There are two basic types of soil – mineral and organic. Mineral soil consists of sand, silt and clay in varying proportions. This type of soil is usually associated with deposits of minerals, minor minerals and micro minerals and is usually low in organic matter. This local soil is usually sandy, gravelly with rocky or hardpan subsoil.
Organic soils are the result of incomplete decomposition of large deposits of extinct plant material.

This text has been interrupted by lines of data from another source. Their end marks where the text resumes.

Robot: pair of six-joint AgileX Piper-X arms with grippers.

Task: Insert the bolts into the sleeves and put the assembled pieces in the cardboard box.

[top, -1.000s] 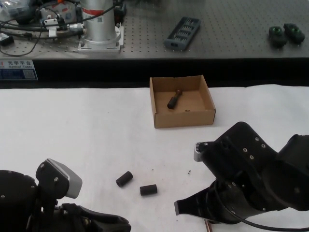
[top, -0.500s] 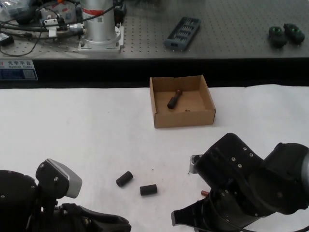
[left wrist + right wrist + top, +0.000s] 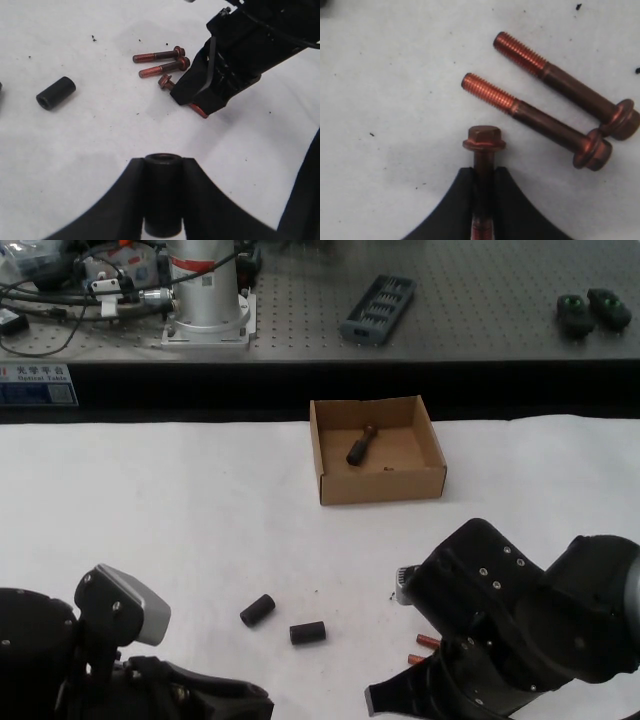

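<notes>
My left gripper [image 3: 162, 167] is shut on a black sleeve [image 3: 162, 200], held upright with its open bore facing up. My right gripper [image 3: 484, 172] is shut on the shank of a copper bolt [image 3: 484, 142], low over the white sheet. Right next to it lie two more copper bolts [image 3: 540, 122] [image 3: 565, 85], side by side; in the high view they are bolts [image 3: 426, 642] beside the right arm [image 3: 510, 630]. Two loose black sleeves [image 3: 257, 610] [image 3: 307, 632] lie between the arms. The cardboard box [image 3: 382, 484] farther back holds one assembled piece [image 3: 360, 446].
The left arm [image 3: 110, 650] fills the near left corner. A dark optical bench behind the white sheet carries a metal post [image 3: 205, 285], a blue-grey rack [image 3: 378, 307] and cables. The sheet's far left and far right lie bare.
The right arm has pulled back toward the near edge and dropped lower, uncovering the two lying bolts beside it. The left arm has barely shifted.
</notes>
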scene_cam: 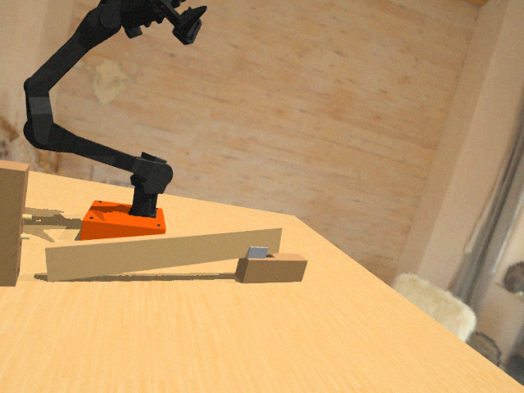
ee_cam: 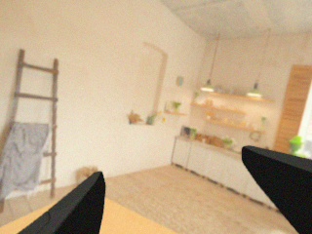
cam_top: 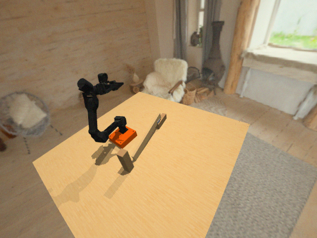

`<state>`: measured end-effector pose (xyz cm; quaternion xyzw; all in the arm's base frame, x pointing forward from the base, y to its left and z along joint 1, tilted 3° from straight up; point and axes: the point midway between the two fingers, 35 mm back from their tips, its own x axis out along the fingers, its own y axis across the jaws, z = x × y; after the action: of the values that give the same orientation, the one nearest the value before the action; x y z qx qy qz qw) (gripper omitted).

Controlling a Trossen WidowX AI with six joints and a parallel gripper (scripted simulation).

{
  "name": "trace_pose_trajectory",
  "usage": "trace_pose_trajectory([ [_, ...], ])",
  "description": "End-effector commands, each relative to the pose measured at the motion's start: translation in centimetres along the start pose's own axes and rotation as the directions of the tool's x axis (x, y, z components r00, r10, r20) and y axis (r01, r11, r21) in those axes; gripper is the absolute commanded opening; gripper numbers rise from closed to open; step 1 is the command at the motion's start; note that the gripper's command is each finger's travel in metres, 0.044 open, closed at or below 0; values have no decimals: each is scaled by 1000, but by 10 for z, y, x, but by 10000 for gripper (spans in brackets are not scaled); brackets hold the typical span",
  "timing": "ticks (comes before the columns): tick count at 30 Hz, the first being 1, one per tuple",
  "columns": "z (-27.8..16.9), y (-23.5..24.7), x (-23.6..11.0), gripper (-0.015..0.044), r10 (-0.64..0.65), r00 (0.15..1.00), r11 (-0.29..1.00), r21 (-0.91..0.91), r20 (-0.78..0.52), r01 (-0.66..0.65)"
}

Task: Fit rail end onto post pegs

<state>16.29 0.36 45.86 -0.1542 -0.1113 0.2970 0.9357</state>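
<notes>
Spread wide and gripping nothing, the gripper [scene_cam: 189,20] is being carried high above the table [scene_cam: 262,338], well apart from every wooden part; in the wrist view only the room is being seen between its two dark fingers.

Nearest the exterior camera, at the left edge of that view, the post [scene_cam: 10,219] is standing upright, and its two pegs [scene_cam: 26,226] are pointing along the table toward the rail. Just beyond them the rail [scene_cam: 160,254] is lying on a slant: its near end is resting down on the table, close to the post but apart from it and below the pegs, while its far end is being held up in the grey bracket [scene_cam: 257,252] on the footboard block [scene_cam: 273,268]. Behind the rail the arm's orange base [scene_cam: 99,223] is sitting toward the table's back edge.

The reach toward the rail is judged to be the step in hand. The gripper is best being brought down over the rail's near end, the jaws aligned across its thin faces, so that the end is being lifted level with the pegs before any push is being made toward the post.
</notes>
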Motion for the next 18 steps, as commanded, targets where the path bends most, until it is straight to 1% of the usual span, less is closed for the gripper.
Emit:
trace_pose_trajectory([
  [1,1,1,0,426,-3,1000,1000,-12,1,3],
  [2,5,6,-1,440,-11,1000,999,-48,2,11],
  [5,21,34,-1,440,-48,999,967,-251,-1,46],
  [7,26,54,5,440,-67,998,920,-387,-18,55],
  [10,26,79,20,440,-97,993,816,-577,-71,39],
  [14,10,105,48,440,-133,975,650,-759,-175,-47],
  [18,-23,120,80,440,-169,934,483,-852,-315,-200],
])
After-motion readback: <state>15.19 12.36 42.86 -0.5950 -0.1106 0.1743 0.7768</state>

These soils are peat or muck soils. They are usually low in mineral content but quite high in organic matter. The soil is formed when vegetative or animal matter rots. The end product of this rotting process is HUMUS (peat moss, compost).
Humus is one of the most important products needed for good soil production. Humus provides soil with the following qualities:
- Binds sand particles together
- Separates clay particles
- Holds plant food to the soil particle
- Holds water to the soil particle
- Improves soil aeration
- Supports beneficial bacteria
- Regulates soil temperature
- Converts insoluble salts to soluble minerals
Organic matter, either animal or vegetative, rots with the aid of water, bacteria and soil enzymes to form Humus.
Animal Matter is droppings of horses, cows, steers, chickens, sheep, pigs, rabbits, goats, etc. These animal manures are usually low in plant nutrients (minerals, but high in organic matter. The dry manures, such as horse and chicken, are usually the best. The other manures are usually wet and cold manures and are not as productive.
Mushroom manure is really horse manure that has been composted with soil or peat, lime and plant nutrients. This compost is used in the mushroom houses for up to three months, then discarded. It is an excellent form of organic matter.
Vegetative matter comes from rotting the many forms of plant vegetation such as compost, green manures or sawdust. Keep reading for Hunters Garden Centre suggestions on composting.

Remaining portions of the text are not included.